In summary, I'd suggest we start by introducing a mode for when the target is a temporary account, to show and hide the related temporary accounts' logs or contributions.

Details are below.

Special:Contributions

Many parts of Special:Contributions assume there is only one target:

  • The tool links at the top, e.g. "block", etc, work for a single target.
  • A warning is shown if the user doesn't exist. What if some users exist and others don't?
    • We could configure a usersmultiselect form input widget only to accept existing users, so all users must exist.
    • However, we need to keep supporting the use-case of an external user with contributions, at least as a single target. E.g. if contributions have been imported from another wiki and assigned to an external user that doesn't exist locally, their contributions can currently be viewed via Special:Contributions even if they don't exist.
  • A "Contribute" button if the target is the performer, but what if one of the targets is the performer?
  • IP ranges have a maximum allowed size to avoid large queries. Should we therefore exclude IP ranges as multiple targets?
  • Should we support syndication feeds if there are multiple targets?
  • Handlers of hooks like onSpecialContributionsBeforeMainOutput expect one target - should we update them, or not call them if there are multiple targets?
  • Should we allow a mixture of IPs and accounts? Is that making it too easy to relate IPs and accounts?
    • Would an IP/IP range target be handled like legacy IP contributions, or like IPContributions?
    • If we did allow IP targets, showing legacy IP contributions, this could solve the issue raised by enwiki functionaries that it would be helpful to see temporary account contributions and legacy IP contributions in one place

Query performance:

  • This query condition would be updated to have multiple actors.
  • The query is indexed by (actor, timestamp), which means sorting by timestamp is fast when there is only one actor. But if there are several actors and any of them have a lot of revisions (e.g. thousands), then sorting by timestamp could be slow, since all these would need to be fetched per actor and sorted. But this is presumably already the case on Special:IPContributions and Special:GlobalContributions, and perhaps worse performance can be expected if looking up multiple users.
Special:Log

This is simpler, but it still sets a relevant user, in the skin, so tool links are added for seeing things about that one user. There's also a similar issue with the query performance once we have multiple performers.

Possible approach

It would be simplest to keep the single target concept, and still have a "main" target that could be used in the tool links etc.

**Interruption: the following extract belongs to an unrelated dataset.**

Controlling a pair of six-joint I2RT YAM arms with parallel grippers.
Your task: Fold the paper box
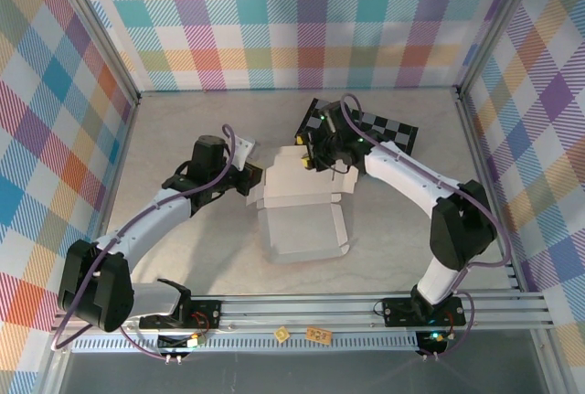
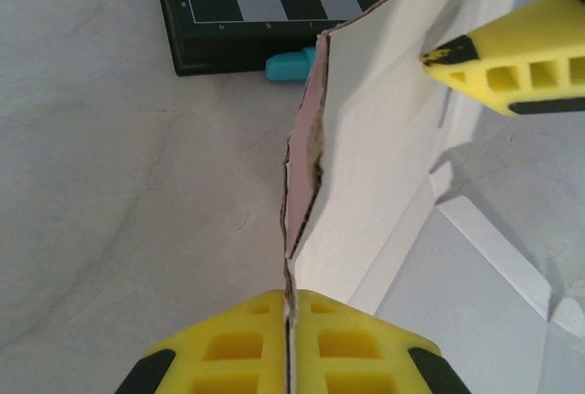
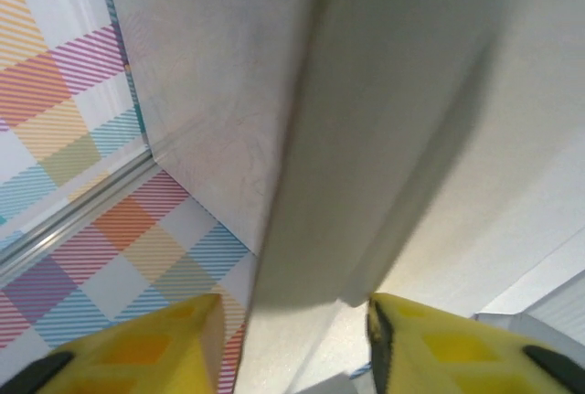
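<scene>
— Where's your paper box (image 1: 302, 229)?
— Centre of the top view, flat on the table (image 1: 183, 138), rear flaps lifted.
— Left gripper (image 2: 289, 298)?
— Clamped tight on a raised flap edge, bottom centre of its wrist view.
— Right gripper (image 3: 294, 307)?
— Fingers straddle a box panel. Can't tell if you've pinched it.

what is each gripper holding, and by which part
The left gripper pinches the paper box by the edge of a raised flap. The right gripper straddles another flap; whether it grips cannot be told.
</scene>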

We could start by implementing the most minimal version of this, only supporting seeing related temp account contributions. A user could have something like a checkbox to add in the related temporary users. We wouldn't allow arbitrary multiple-target searches.

Later, if there was enough interest to prioritize it, perhaps we could introduce an additional form field for adding additional targets, which would accept multiple users, up to some limit.

How to add in related temporary account contributions
  • We could handle the SpecialContributions__getForm__filters hook from CheckUser to add a form field for showing contributions from related temp accounts, if the target is a temp account.
  • We could handle the ContribsPager__getQueryInfo hook to add in the related temporary accounts from CheckUser. We could find them using the new CheckUserTemporaryAccountsByIPLookup::getActiveTempAccountNames method.

Re: query performance, see also T415703, which uses the same query.

Investigating whether we need to limit the number of related temp users looked up

I believe we do not need to add an extra limit, on top of the limit already applied in CheckUserTemporaryAccountsByIPLookup::getActiveTempAccounts.

The query will need to do a sort if there is more than one user to look up, and there will be more rows to sort through if either user has lots of edits, so a query for 2 prolific users' revisions could be much slower than a query for 100 un-prolific users' revisions. In other words, we can't control the query's performance by limiting the number of users any further than ::getActiveTempAccountNames already does.

I looked at whether we are likely to see slow queries in real life, and I think not. On enwiki:

  • The maximum number of edits shared by any group of temporary users that have shared IPs is c.3000
  • Some of the groups with the highest number of edits have around 100 temporary users, other have less than 5
  • I tried performing the Special:Contributions query for the groups of users with the most edits:
    • A filesort was needed, but only over a couple of hundred rows (I am not sure exactly why)
    • The queries were quick in practice (<<0.5 sec)